Jon has been off and these past two weeks have been pretty great. We’ve been in happy newborn haze. We stay in our pjs till mid-afternoon some days. One of us plays with Gia and the other tends to Nicholas. We have lunch and then we go out. Jon takes Gia to the park or the farm and Nicholas and I just relax at home. Or we all go for a ride so Gia can take a snooze in the car.
Now that Nicholas is here and we’re all thriving, I want to document it all. I wish I could record nearly every moment of every day. There are so many things I now wish I’d documented about Gia’s first days. I remember a lot, and then there’s a lot I don’t remember. I remember Gia being a champion eater. She’d take her bottle, burp and go right back to sleep. She was an expert sleeper (giving us 5 hour stretches by 3 weeks and sleeping through the night at 7 weeks.) After she took her bottle, I remember her looking up, with her big, brown, unfocused eyes and smiling. We used to say she saw angels up there. (And with the whole “Bobby” thing, I’m pretty sure we were right.) I also remember not really feeling like her mom until a few days after she was born.
With Nicholas so many things are different. I felt fierce mommy-love from the second he was born and I got to kiss his little cheek for the first time. He’s easygoing, just like Gia was. He only cries when he’s hungry or wet and he’s a good sleeper (4 hours at night). But, he’s also taking the scenic route through these first few days of his life. He eats slowly, he looks around slowly, taking it all in. He looks like a little turtle or an old man. Or both. He’s also super-strong. He likes tummy time and can push his head up and over to the side, and has been for about a week now. He accidentally rolled himself over from his belly to his back the other day too. And, he even gets his knees under him.

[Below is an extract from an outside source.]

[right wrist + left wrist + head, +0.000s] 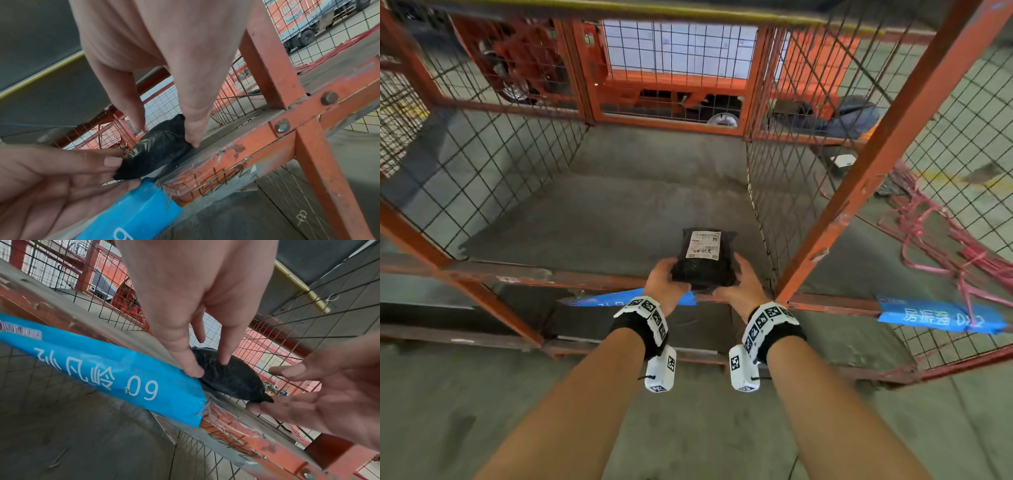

He’s so snuggly, too. I totally forgot that part of having a newborn. He’s so warm and cuddly and sometimes Jon and I just hold him because he’s little and we can.This morning I fed him at 5:30 and he ate and fell right back to sleep and I put him down on the bed and just so I could watch him sleep. He’s already getting too big for newborn size clothing and is fitting in some of the smaller 0-3 month stuff. The newborn diapers aren’t huge anymore either. His little umbilical cord stump fell off and he’s taking 4 oz of his formula/breast milk mixture** most of the time, which means we’ll be done with the small 4 oz bottles soon too. Watching him grow is bittersweet. I know he’s my last one and I want to keep him a baby forever. With Gia I was always SO excited for the next milestone. With Nicholas it’s a little different. I want to hang on to his babyhood as long as I can. And then there’s me. Being a mommy for the second time is a much more mellow experience. With Gia I was nervous about little things. It took a few weeks for me to fully trust my motherly instincts, and even then there was a lot of guesswork because it was my first time parenting and there’s a lot I didn’t know. This time has been quite a bit more relaxed (for Jon too). On Halloween we went to visit my mom at work and I didn’t even bring a bottle for Nicholas. I know him well enough to know we’d make it home in time for his next feeding. If that had been Gia, I would have had 3 bottles and 2 different outfits in the diaper bag hours before we needed to leave the house. (Not that there’s anything wrong with that!) The toughest part so far? The busyness. I knew having two kids would mean there wasn’t much down time. But wow–it’s crazy. One tiny little person creates a LOT of extra work. Between laundry, pumping, bottles, mealtimes for us, and keeping Gia’s life going (school, soccer, dance), we’re always doing something. And right now Jon’s home… Check back with me in a few weeks to see how I’m doing in my “happy newborn haze”! **For the record, we are bottle feeding and I’m pumping, so Nicholas is getting both formula and breast milk. I’m pro feeding your child however you can. Breast milk, formula…it’s your choice and I’m not judging either way.